The order dismissing the case was reversed and the case was remanded with directions to reinstate the charges and to consider the motions still pending before it, including whether the interview should be suppressed because the totality of the circumstances surrounding it constituted psychological coercion.

Summary provided courtesy of Colorado Lawyer.

Tenth Circuit: Court Declines to Take Sides on Outrageous Governmental Conduct Defense

The Tenth Circuit Court of Appeals published its opinion in United States v. Dyke on Monday, June 17, 2013.

Randy Dyke and Donald Steele labored in a small time criminal ring on a Kansas farm. They forged checks, peddled pills, and sold marijuana. The government convinced them to expand their operation, and they eventually counterfeited currency and manufactured methamphetamine. A jury found them guilty of drug, forgery, and counterfeiting charges. They appealed, arguing the charges against them should have been dismissed as a matter of law because the undercover operation amounted to outrageous governmental conduct.

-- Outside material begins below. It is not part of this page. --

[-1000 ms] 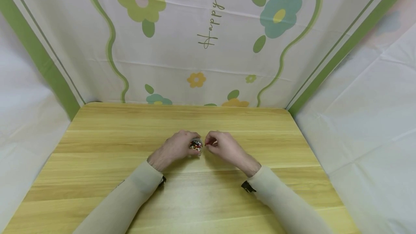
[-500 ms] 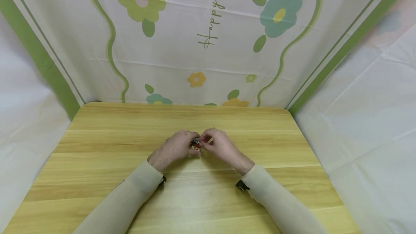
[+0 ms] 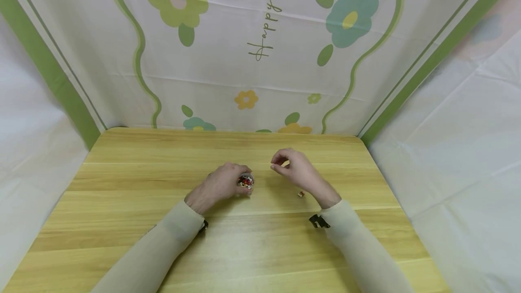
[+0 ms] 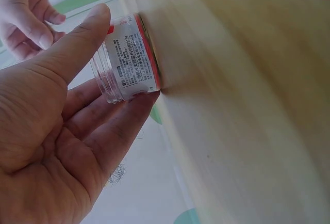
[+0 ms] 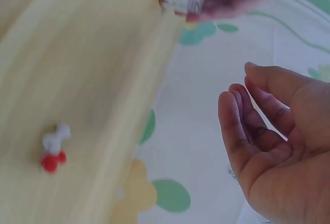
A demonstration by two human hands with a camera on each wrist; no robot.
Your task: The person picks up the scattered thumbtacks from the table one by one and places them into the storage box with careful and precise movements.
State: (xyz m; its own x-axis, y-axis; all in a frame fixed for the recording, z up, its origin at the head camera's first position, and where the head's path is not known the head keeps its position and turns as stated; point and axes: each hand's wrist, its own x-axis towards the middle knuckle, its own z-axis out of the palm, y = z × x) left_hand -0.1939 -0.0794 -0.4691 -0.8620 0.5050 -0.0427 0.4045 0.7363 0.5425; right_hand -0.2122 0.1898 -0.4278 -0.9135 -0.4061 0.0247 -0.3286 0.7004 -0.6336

A defendant asserting the outrageous governmental conduct defense bears the burden of proving either “(1) excessive government involvement in the creation of the crime, or (2) significant governmental coercion to induce the crime.” United States v. Pedraza, 27 F.3d 1515, 1521 (10th Cir. 1994).

The Tenth Circuit found that the existing cases suggested that looking to the defendants’ predisposition and his past and current conduct was appropriate because what qualifies as outrageous governmental conduct depends on an appreciation of the totality of the circumstances. After reviewing the record, the Tenth Circuit concluded that a reasonable jury could well have found Mr. Steele predisposed to manufacture methamphetamine and counterfeit currency.

The Tenth Circuit declined to take sides in the debate on the outrageous governmental conduct defense because in this case — as in so many cases before it — the right answers to the hard questions about the doctrine just don’t matter. The Court found defendants’ convictions to be legally sound, and the Tenth Circuit was confident the government had not crossed any boundary line in this case.